▶ Records for this exercise

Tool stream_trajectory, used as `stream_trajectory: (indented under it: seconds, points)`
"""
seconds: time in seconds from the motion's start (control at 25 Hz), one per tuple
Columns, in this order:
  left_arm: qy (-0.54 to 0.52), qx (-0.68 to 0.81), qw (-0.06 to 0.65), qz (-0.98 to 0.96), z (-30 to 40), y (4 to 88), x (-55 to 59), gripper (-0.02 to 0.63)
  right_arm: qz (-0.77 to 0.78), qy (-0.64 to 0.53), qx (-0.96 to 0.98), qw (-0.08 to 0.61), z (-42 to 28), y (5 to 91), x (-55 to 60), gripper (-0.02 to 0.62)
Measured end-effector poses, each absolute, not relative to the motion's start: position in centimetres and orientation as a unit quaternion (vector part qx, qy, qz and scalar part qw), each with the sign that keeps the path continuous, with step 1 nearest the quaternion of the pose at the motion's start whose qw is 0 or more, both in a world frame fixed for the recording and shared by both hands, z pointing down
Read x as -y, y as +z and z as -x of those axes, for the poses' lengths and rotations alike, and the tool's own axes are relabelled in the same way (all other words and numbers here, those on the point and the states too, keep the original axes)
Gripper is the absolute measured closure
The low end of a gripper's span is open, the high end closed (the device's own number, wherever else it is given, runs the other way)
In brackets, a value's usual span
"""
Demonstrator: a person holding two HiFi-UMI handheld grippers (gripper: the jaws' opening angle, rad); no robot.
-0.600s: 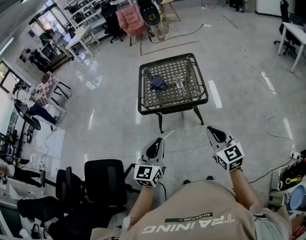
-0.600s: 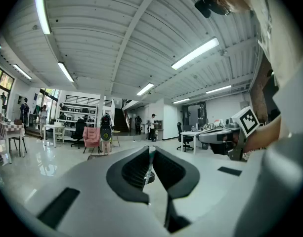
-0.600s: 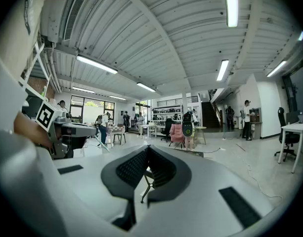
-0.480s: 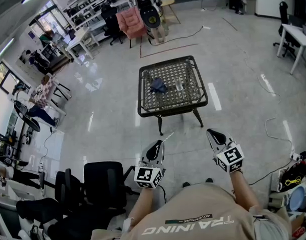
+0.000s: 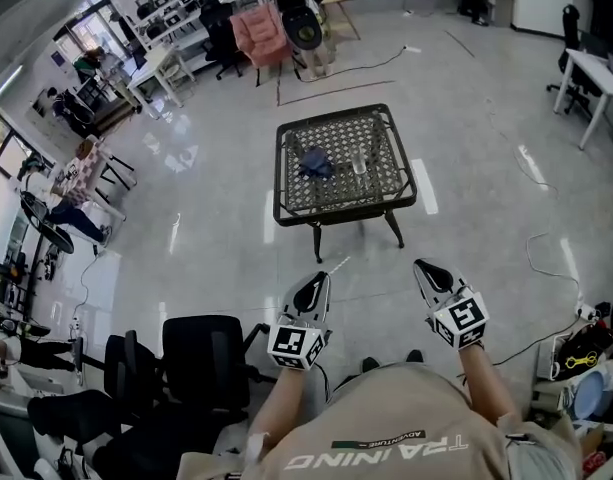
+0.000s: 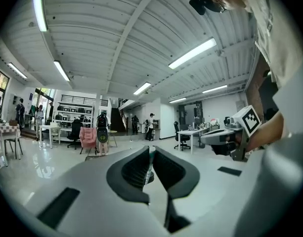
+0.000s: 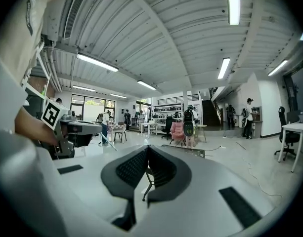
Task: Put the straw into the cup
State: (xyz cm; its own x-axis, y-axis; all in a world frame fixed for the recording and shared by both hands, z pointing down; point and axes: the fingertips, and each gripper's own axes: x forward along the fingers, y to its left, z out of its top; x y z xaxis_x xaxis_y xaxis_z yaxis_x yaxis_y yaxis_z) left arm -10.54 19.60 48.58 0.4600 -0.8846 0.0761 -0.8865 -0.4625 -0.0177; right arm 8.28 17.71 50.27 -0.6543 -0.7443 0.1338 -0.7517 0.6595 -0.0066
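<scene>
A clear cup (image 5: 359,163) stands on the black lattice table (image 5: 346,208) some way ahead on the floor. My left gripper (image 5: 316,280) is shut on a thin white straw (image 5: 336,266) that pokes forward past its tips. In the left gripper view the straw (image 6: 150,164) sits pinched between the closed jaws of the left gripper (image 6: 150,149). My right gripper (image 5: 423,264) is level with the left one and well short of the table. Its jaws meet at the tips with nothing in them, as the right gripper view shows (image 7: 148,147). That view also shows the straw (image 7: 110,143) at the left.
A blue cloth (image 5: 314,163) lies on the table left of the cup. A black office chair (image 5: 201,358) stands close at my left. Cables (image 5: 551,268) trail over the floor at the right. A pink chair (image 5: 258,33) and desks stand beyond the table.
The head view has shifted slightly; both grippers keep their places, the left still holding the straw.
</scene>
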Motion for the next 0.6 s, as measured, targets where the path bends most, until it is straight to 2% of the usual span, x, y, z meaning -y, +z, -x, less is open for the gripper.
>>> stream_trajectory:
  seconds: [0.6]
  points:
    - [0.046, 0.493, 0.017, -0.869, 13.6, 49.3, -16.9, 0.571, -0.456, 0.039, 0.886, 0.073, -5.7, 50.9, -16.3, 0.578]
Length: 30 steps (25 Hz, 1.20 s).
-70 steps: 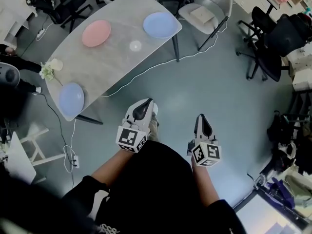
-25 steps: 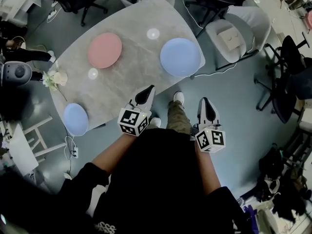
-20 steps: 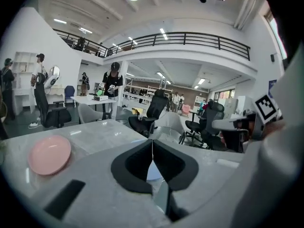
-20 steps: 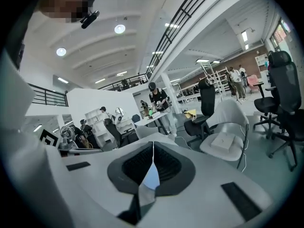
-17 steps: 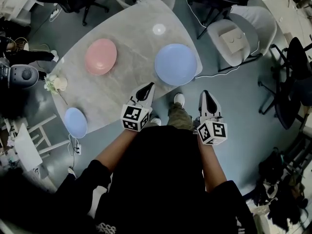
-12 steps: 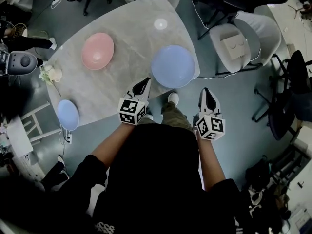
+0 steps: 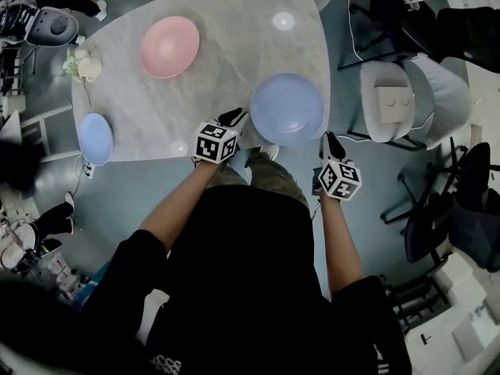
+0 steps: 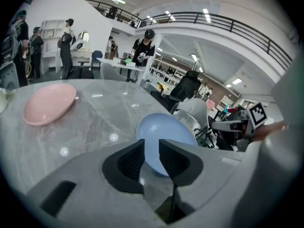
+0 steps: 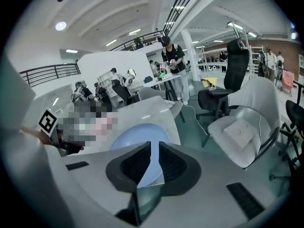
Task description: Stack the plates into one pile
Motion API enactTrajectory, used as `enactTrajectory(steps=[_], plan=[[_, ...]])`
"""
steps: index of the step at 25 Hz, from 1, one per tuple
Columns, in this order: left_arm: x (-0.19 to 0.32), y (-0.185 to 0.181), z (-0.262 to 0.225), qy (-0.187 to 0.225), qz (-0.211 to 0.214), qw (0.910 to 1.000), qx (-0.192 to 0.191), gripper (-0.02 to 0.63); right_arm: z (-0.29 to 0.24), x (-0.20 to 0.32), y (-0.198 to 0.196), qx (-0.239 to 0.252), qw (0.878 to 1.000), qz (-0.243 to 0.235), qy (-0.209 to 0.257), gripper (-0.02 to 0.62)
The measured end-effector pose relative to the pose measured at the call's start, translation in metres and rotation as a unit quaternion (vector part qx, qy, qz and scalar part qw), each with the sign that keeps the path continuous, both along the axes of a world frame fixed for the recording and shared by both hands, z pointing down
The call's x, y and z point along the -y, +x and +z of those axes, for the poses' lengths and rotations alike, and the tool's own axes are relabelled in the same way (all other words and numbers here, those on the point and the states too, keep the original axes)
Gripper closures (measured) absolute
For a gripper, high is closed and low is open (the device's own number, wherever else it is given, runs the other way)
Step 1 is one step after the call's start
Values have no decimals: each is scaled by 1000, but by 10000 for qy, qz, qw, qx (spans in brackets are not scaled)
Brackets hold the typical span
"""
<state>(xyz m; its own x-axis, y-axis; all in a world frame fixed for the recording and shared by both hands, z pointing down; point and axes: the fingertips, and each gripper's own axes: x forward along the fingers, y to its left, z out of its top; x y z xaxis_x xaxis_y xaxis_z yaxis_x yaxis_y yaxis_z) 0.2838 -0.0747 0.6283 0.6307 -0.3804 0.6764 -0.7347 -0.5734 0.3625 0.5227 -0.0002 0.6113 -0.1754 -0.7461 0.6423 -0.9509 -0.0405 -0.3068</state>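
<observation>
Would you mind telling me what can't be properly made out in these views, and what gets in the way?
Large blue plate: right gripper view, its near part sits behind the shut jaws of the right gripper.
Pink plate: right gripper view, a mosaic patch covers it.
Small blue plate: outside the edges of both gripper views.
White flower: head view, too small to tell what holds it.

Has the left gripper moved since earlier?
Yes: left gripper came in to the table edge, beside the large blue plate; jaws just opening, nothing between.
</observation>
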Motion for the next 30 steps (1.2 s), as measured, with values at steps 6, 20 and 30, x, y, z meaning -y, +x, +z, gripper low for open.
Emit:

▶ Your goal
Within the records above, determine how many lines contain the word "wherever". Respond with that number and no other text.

▶ Response to the exercise
2